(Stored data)
⁂

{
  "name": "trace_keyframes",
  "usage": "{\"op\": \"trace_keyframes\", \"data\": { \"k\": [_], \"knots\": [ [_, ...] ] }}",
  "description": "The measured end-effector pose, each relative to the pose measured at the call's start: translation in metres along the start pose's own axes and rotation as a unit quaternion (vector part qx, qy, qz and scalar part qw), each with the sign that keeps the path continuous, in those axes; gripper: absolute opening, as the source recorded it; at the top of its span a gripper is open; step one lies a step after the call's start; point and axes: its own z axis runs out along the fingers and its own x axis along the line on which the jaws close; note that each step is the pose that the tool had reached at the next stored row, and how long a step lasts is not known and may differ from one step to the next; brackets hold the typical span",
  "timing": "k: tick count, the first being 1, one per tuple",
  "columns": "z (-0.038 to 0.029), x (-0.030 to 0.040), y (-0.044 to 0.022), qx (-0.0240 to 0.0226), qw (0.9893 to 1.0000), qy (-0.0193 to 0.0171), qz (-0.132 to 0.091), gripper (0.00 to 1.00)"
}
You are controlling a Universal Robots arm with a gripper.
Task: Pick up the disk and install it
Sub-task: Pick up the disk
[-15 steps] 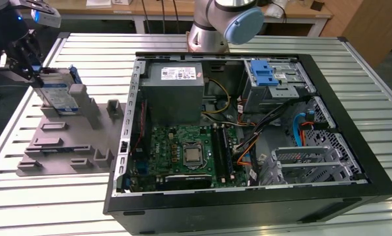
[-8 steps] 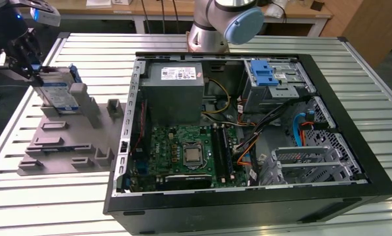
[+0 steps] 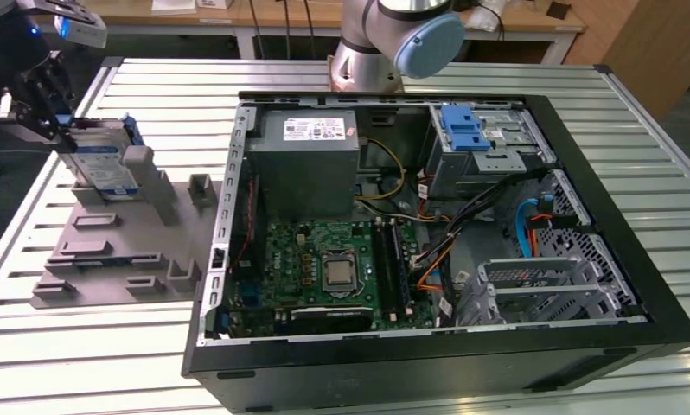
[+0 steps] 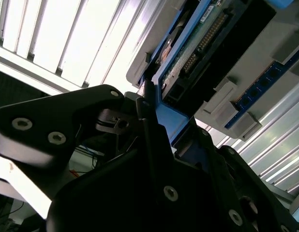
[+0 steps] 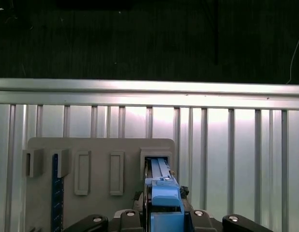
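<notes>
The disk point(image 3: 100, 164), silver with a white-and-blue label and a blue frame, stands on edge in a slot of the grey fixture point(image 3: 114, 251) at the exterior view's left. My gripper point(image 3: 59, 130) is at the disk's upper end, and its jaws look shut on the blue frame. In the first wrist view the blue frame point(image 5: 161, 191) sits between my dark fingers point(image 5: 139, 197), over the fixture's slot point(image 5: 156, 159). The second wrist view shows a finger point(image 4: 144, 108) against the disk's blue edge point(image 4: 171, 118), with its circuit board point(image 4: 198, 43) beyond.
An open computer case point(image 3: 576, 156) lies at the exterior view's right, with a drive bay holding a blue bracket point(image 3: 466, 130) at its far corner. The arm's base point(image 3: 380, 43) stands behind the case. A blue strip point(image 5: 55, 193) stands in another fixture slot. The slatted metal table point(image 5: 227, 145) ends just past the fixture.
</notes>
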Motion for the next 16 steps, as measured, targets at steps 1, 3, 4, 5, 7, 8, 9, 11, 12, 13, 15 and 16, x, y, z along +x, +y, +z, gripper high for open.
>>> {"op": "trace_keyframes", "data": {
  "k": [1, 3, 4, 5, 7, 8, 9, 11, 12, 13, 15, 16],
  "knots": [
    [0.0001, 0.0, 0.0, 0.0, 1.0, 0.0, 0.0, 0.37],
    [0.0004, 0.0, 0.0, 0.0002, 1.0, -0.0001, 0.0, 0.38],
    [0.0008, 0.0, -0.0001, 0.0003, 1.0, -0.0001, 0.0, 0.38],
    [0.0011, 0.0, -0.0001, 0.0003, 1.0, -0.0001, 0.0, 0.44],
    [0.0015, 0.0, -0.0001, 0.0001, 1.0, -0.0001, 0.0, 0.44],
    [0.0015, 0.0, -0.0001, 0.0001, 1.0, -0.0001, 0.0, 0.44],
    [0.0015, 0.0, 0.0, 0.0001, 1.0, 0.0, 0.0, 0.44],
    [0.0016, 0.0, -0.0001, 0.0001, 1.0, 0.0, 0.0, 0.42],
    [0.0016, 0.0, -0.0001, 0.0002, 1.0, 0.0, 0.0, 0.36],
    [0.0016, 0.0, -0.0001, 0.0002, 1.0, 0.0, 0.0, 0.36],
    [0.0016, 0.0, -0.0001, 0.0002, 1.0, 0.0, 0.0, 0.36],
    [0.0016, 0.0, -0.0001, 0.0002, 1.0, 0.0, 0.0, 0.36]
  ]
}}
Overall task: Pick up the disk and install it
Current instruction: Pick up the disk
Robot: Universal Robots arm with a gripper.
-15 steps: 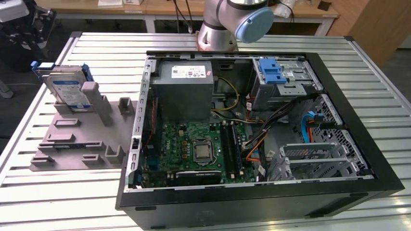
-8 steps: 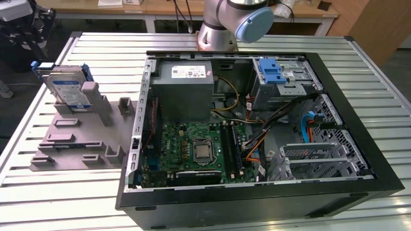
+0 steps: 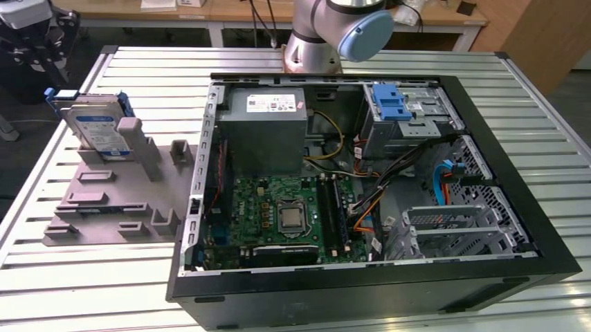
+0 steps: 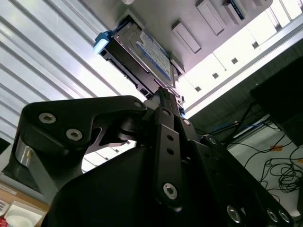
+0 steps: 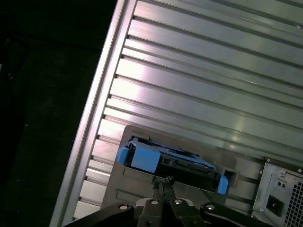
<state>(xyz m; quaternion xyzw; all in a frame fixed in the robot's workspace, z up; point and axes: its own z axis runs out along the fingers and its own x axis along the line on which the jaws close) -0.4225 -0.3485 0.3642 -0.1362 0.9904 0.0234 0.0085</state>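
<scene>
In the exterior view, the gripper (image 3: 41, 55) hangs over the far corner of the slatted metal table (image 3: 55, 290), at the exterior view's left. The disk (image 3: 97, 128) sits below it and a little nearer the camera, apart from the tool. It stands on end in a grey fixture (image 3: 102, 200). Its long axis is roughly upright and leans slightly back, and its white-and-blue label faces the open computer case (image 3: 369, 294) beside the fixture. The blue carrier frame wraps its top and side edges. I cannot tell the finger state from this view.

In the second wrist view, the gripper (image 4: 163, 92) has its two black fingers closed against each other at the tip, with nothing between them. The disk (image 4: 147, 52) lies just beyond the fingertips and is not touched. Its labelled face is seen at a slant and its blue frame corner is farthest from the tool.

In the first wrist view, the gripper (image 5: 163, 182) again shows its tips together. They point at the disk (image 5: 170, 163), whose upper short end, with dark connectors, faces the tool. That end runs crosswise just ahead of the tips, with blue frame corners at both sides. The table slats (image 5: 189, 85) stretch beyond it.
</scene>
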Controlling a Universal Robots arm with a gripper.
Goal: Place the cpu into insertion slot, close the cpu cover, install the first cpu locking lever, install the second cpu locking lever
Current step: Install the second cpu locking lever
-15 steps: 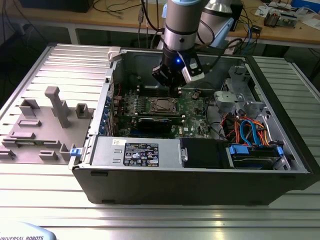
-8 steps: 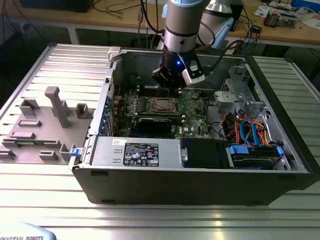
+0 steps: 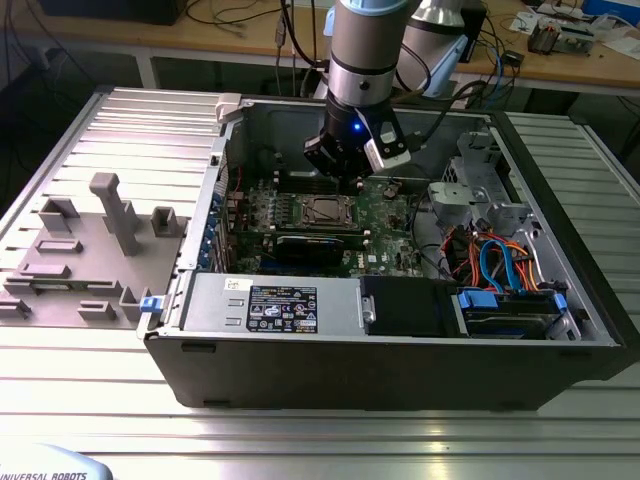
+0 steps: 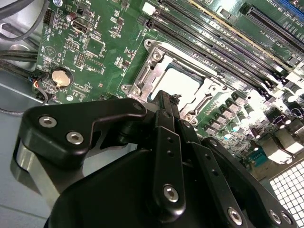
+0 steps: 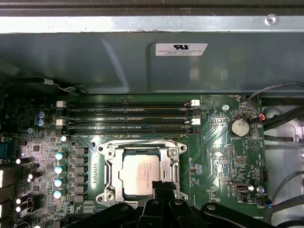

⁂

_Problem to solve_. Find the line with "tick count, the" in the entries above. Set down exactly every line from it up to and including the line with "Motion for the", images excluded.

_Written solution_.
  "timing": "k: tick count, the first being 1, one per tuple",
  "columns": "z (-0.038 to 0.029), x (-0.030 to 0.040), y (-0.044 to 0.022), qx (-0.0240 to 0.0226), qw (0.9893 to 1.0000), qy (-0.0193 to 0.0171), qz (-0.132 to 0.091), gripper (0.00 to 1.00)"
}
You are controlling a Universal Robots arm with a gripper.
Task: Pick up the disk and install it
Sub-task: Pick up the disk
[-15 steps] 
[-8 steps] 
[+0 steps] 
[+0 steps] 
[+0 steps] 
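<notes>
The disk point(image 3: 100, 164), silver with a white-and-blue label and a blue frame, stands on edge in a slot of the grey fixture point(image 3: 114, 251) at the exterior view's left. My gripper point(image 3: 59, 130) is at the disk's upper end, and its jaws look shut on the blue frame. In the first wrist view the blue frame point(image 5: 161, 191) sits between my dark fingers point(image 5: 139, 197), over the fixture's slot point(image 5: 156, 159). The second wrist view shows a finger point(image 4: 144, 108) against the disk's blue edge point(image 4: 171, 118), with its circuit board point(image 4: 198, 43) beyond.
An open computer case point(image 3: 576, 156) lies at the exterior view's right, with a drive bay holding a blue bracket point(image 3: 466, 130) at its far corner. The arm's base point(image 3: 380, 43) stands behind the case. A blue strip point(image 5: 55, 193) stands in another fixture slot. The slatted metal table point(image 5: 227, 145) ends just past the fixture.
</notes>
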Motion for the next 16 steps, as measured, targets at steps 1, 3, 4, 5, 7, 8, 9, 11, 12, 13, 15 and 16, x, y, z along +x, +y, +z, gripper high for open.

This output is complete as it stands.